### CSE380 - Operating Systems

Notes for Lecture 12 - 10/25/2005

© Matt Blaze (some examples by Insup Lee)

#### Issues in Virtual Memory

- How are virtual addresses structured?
  - paging, segmentation
- What is the interface to the MMU?
  - loading page table
  - dealing with references to unmapped addresses
  - TLBs
- What data structures maintain the mapping to physical addresses?
- How to decide what virtual addresses get to reside in physical memory
  - page replacement rules

#### Virtual Addresses

- Virtual memory gives a complete separation of logical and physical address-spaces
- Today, typically a virtual address is 32 bits
  - This allows a process to have 4GB of virtual memory
  - Physical memory is usually smaller than this, and varies from machine to machine
  - Virtual address spaces of different processes are distinct
- Structuring of virtual memory
  - Paging: Divide the address space into fixed-size pages
  - Segmentation: Divide the address space into variablesize segments (corresponding to logical units)

#### Paging Architecture



The position and function of the MMU

## Paging

- Physical memory is divided into chunks (page-frames)
  - for example, on the Pentium, each page-frame is 4KB
- Virtual memory is divided into chunks called pages
  - size of a page is equal to the size of a page frame
  - therefore, on Pentium, 2<sup>20</sup> different pages (a little over a million) in virtual memory address space
- OS keeps track of mapping of pages to page-frames
- MMU does the translation in hardware as addresses are referenced
- Remaining bits of address are offset into page-frame
  - offset bits are not translated by MMU

## **Paging**

The mapping between virtual addresses and physical addresses is given by the page table



## **Paging**

- A virtual address is really a pair (p,o) of addresses
  - Low-order bits give an offset o within the page
    - this part stays the same after translation to physical address
  - High-order bits specify the page p
    - this is the part that gets translated
  - E.g. If each page is 1KB and virtual address is 16 bits, then low-order
     10 bits give the offset and high-order 6 bits give the page number
- The job of the Memory Management Unit (MMU) is to translate the page number p to a frame number f
  - The physical address is then (f,o)
    - this is what goes on the memory bus
- For every process, there is a page table (an array)
  - p is just an index into this array for the translation

# Oversimplified Paging Architecture



#### Managing the page table

- Page table is pretty big
  - and it's managed by the OS
- Table is stored in main memory itself
- Huh? What? How can this work?
  - OS loads address of page table into MMU
  - MMU reads page table from memory as needed
    - MMU connected to all memory address lines and data lines, not just the page and frame address bits
  - MMU is tightly coupled to CPU architecture
  - Sometimes CPU must wait for MMU to finish

# Less Oversimplified Paging Architecture



### Typical Page Table Entries

- Validity bit
  - set to 0 if the corresponding page is not in memory
- Frame number
  - Number of bits required depends on size of physical memory
- Protection bits:
  - Read, write, execute accesses
- Referenced bit
  - set to 1 by hardware when the page is accessed: used by page replacement policy
- Modified bit (dirty bit)
  - set to 1 by hardware on write-access: used to avoid writing when swapped out

#### Design Issues

- What is the "optimal" size of a page frame?
  - Typically 1KB 4KB, but more on this later
- How to save space required to store the page table
  - With 20-bit page address, there are over a million pages, so the page-table is an array with over million entries
  - Solution: Two-level page tables, TLBs (Translation Lookaside Buffers), Inverted page tables
- What if the referenced page is not currently in memory?
  - This is called a page fault, and it traps to kernel
  - On many systems, the OS runs a page daemon periodically to ensure that there is enough free memory that new pages can be loaded from disk upon a page fault
- Page replacement policy: how to free physical memory?

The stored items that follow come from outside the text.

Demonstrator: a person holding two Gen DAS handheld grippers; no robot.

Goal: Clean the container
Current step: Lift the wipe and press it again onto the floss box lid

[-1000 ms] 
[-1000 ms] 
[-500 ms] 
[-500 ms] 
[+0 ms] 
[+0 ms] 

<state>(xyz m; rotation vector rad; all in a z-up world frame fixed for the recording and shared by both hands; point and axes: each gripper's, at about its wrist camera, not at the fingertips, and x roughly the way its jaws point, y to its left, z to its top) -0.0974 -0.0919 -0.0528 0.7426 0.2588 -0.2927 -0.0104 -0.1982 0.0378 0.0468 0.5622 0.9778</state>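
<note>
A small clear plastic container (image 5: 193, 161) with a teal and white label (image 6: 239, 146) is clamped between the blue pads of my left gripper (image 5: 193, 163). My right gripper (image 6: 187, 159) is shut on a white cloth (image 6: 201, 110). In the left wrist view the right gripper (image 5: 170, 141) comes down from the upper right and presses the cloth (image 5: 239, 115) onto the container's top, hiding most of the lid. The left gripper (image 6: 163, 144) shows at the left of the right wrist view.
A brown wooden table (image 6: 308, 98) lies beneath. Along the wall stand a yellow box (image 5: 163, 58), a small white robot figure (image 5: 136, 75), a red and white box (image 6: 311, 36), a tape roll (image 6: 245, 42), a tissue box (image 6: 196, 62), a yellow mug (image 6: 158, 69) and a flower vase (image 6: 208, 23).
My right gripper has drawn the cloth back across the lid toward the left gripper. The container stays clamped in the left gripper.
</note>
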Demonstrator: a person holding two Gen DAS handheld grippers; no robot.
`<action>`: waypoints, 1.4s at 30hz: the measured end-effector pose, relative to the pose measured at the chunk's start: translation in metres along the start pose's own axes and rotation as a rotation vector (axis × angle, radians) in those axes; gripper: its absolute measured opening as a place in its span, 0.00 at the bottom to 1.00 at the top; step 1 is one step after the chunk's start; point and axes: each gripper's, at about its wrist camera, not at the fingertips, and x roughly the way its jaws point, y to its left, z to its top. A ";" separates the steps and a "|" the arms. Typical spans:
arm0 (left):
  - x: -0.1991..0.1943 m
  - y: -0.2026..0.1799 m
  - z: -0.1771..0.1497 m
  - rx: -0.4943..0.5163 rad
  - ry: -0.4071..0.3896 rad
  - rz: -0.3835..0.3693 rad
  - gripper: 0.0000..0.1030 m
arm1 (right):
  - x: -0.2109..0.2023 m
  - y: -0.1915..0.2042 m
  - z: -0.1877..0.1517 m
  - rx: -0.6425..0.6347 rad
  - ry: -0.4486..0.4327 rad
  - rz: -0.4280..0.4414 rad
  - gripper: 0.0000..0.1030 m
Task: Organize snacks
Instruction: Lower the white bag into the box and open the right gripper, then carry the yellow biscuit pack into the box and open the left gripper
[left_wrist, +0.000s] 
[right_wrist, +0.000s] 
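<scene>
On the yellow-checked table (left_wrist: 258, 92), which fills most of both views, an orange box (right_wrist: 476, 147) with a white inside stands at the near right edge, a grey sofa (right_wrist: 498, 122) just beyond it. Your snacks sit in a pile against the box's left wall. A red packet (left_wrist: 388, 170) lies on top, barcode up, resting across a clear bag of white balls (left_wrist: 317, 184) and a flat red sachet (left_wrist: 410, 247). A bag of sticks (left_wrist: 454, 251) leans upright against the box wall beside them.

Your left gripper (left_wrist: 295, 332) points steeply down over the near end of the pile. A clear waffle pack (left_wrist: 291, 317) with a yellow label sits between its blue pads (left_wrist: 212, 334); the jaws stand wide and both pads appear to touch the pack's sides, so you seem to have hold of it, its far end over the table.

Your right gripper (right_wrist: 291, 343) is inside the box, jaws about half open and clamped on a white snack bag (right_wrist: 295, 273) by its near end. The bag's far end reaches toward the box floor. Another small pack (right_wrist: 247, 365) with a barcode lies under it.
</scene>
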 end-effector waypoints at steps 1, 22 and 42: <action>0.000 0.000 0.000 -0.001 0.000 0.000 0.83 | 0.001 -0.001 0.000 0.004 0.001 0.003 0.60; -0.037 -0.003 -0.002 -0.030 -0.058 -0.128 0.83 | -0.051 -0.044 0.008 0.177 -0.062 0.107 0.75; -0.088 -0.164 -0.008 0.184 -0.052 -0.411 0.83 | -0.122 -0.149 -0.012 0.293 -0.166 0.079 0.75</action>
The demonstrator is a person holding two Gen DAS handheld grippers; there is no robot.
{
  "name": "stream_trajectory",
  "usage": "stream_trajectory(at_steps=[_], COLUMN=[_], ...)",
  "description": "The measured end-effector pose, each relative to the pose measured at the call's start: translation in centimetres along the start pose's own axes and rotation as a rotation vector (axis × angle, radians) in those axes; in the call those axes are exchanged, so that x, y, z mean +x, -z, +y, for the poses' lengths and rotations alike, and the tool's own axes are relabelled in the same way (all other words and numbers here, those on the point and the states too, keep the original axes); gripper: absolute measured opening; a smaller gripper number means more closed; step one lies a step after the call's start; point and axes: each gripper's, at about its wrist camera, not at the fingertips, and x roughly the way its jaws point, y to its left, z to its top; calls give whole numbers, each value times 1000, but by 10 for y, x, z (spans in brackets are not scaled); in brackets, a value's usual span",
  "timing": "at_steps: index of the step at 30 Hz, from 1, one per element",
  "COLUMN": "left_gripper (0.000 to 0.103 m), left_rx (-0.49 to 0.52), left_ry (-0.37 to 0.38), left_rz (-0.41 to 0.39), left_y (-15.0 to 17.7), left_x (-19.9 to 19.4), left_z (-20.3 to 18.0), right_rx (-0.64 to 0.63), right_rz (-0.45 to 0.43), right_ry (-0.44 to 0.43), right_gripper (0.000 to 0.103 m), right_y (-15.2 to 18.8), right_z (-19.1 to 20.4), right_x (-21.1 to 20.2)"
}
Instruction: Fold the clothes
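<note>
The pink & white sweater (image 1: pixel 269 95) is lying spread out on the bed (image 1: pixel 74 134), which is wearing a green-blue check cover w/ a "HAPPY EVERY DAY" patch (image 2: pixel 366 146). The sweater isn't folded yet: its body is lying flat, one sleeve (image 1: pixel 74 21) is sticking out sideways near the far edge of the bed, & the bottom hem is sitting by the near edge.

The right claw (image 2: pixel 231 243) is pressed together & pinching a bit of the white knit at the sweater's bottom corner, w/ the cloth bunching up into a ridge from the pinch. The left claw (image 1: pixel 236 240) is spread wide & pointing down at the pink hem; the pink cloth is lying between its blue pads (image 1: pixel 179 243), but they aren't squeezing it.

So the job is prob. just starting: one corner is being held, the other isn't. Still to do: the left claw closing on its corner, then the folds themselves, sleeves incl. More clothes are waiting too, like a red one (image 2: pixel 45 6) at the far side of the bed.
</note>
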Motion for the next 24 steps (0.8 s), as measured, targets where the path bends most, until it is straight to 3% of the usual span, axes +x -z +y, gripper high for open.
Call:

# Some properties of VM systems

- Within a page/frame, virtual addresses map to a contiguous section of physical memory
- But the page-frames themselves can map anywhere in physical memory
  - out of order within a process
  - interleaved with pages from other processes

### Virtual Memory in Unix



## Page Tables



Internal operation of MMU with 16 4KB pages

### Multi-Level Paging

- A page-table with 2<sup>20</sup> entries in memory is pretty big
  - and you need one per process!
- Solution: Make the page table hierarchical
  - Pentium supports two-level paging
- Example: first 10-bits index into a top-level page-entry table T1 (1024 or 1K entries)
  - Each entry in T1 points to another (second-level) page table with 1K entries (4 MB of memory since each page is 4KB)
  - Next 10-bits of physical address index into the second-level page-table selected by the first 10-bits
  - Total of 1K potential second-level tables, but many are likely to be unused
  - If a process uses 16 MB virtual memory then it will have only 4 entries in top-level table (rest will be marked unused) and only 4 second-level tables

## Paging in Linux



Linux uses three-level page tables

# Translation Lookaside Buffers (TLB)

- Problem: page tables are stored in main memory
- Access to main memory is slow compared to clock cycle on CPU (factor of about 10 -- 10ns vs 1 ns)
  - An instruction such as MOVE REG, ADDR has to decode ADDR and thus go through page tables
  - This would make things very, very slow
- Standard solution: TLB in MMU
  - TLB stores small cache (say, 64) of page table entries to avoid the usual page-table lookup
  - TLB is associative memory (content addressable memory) that contains, basically, pairs of the form (page-no, page-frame)
  - Special hardware compares incoming page number in parallel with all entries in TLB to retrieve page-frame
  - If no match found in TLB, we do standard lookup via main memory
- TLB is like a cache for MMU

#### More on TLBs



- Main design issue: maximizing TLB hit rate
  - Which pages should be in TLB?
    - ideally, the next ones to be accessed
    - approximated by the most recently accessed
- Also, how to update the TLB?
  - Modern architectures provide hardware support to do this
  - Alternative: TLB miss generates a fault and invokes OS, which then decides how to use the TLB entries effectively.

#### Inverted Page Tables

- When virtual memory is much larger than physical memory, overhead of storing page-table is high
  - For example, in 64-bit machine with 4KB per page and 256 MB memory, there are just 64K page-frames but 2<sup>52</sup> pages!
- Solution: Inverted page tables that store entries of the form (page-frame, process-id, page-no)
  - Advantage: now at most 64K entries required
- Problem: Given a page p, how to find the corresponding page frame?
  - Linear search is too slow, so we use hashing
    - now issues like hash-collisions must be handled
- Used in some IBM and HP workstations; will be used more with 64-bit machines

### Hashed Inverted Page Tables



Hash table

Number of entries: Number of page frames

### Steps in Paging

- Modern systems use TLBs and multi-level paging
- Paging assumes special hardware support
- Overview of steps
  - 1. Input to MMU: virtual address = (page p, offset o)
  - 2. Check if there is a frame f with (p,f) in TLB
  - 3. If so, physical address is (f,o)
  - 4. If not, lookup page-table in main memory
    - requires several slow accesses due to multi-level paging
  - 5. If page is present, compute physical address
  - 6. If not, issue page fault interrup to OS kernel
    - even slower
  - 7. Update TLB/page-table entries (e.g. Modified bit)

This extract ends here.